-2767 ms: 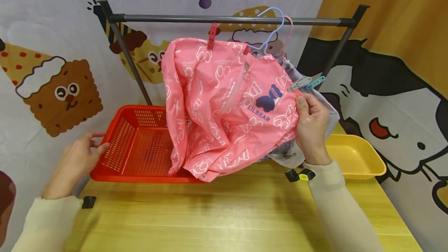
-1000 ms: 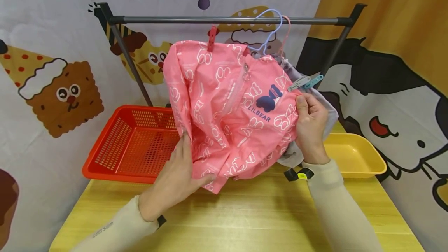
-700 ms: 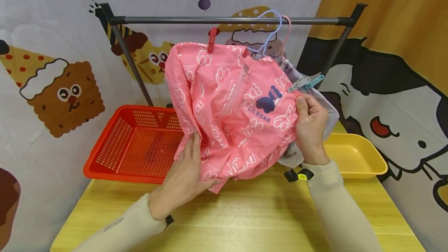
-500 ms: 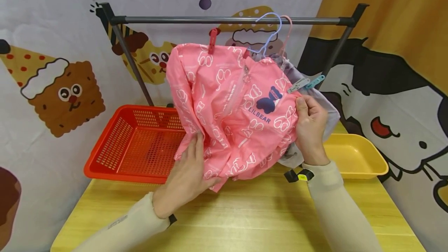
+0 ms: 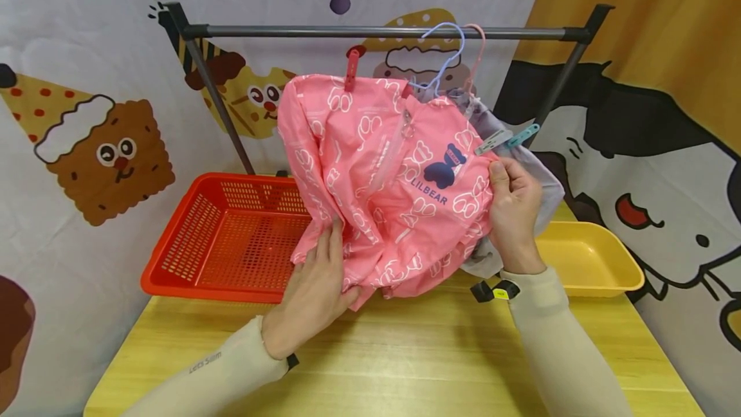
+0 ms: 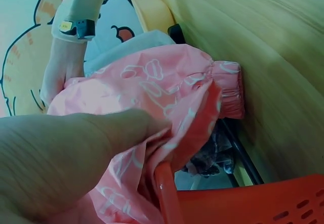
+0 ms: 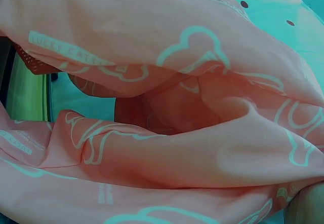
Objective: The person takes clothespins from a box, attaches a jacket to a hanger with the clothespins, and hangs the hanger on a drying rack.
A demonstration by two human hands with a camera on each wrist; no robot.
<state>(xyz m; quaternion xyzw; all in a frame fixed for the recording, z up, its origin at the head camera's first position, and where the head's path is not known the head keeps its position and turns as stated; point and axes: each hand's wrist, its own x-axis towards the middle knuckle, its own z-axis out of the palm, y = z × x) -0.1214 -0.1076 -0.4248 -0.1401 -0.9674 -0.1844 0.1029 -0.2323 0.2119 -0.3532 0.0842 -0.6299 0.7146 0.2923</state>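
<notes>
A pink jacket (image 5: 393,204) with white outlines and a dark bear print hangs below the rack's bar, by the blue hanger (image 5: 446,63). A red clothespin (image 5: 351,71) is on its left shoulder, a pale grey one (image 5: 494,141) on the right. My right hand (image 5: 515,214) pinches the jacket's right side between thumb and fingers. My left hand (image 5: 309,288) lies with nearly straight fingers against the jacket's lower left folds. In the left wrist view, the thumb (image 6: 126,127) touches the bunched cloth near an elastic cuff (image 6: 227,89).
The red basket (image 5: 168,237) stands at the left, partly behind the jacket. A grey garment (image 5: 541,179) hangs behind on a pink hanger (image 5: 478,56), with a teal clothespin (image 5: 523,136). A yellow tray (image 5: 602,262) is at the right. The dark rack bar (image 5: 278,31) spans above.
My left hand has left the red basket's rim and come to the jacket's lower left, pushing the sleeve slightly rightward. The right hand keeps its hold.
</notes>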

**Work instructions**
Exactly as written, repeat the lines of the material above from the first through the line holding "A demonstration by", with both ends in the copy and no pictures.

**Final answer**
-2767 ms: 
-1000 ms: 
-700 ms: 
-500 ms: 
+0 ms: 
+0 ms: 
+0 ms: 
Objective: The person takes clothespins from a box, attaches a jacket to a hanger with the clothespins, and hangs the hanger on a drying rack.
A demonstration by two human hands with a camera on each wrist; no robot.

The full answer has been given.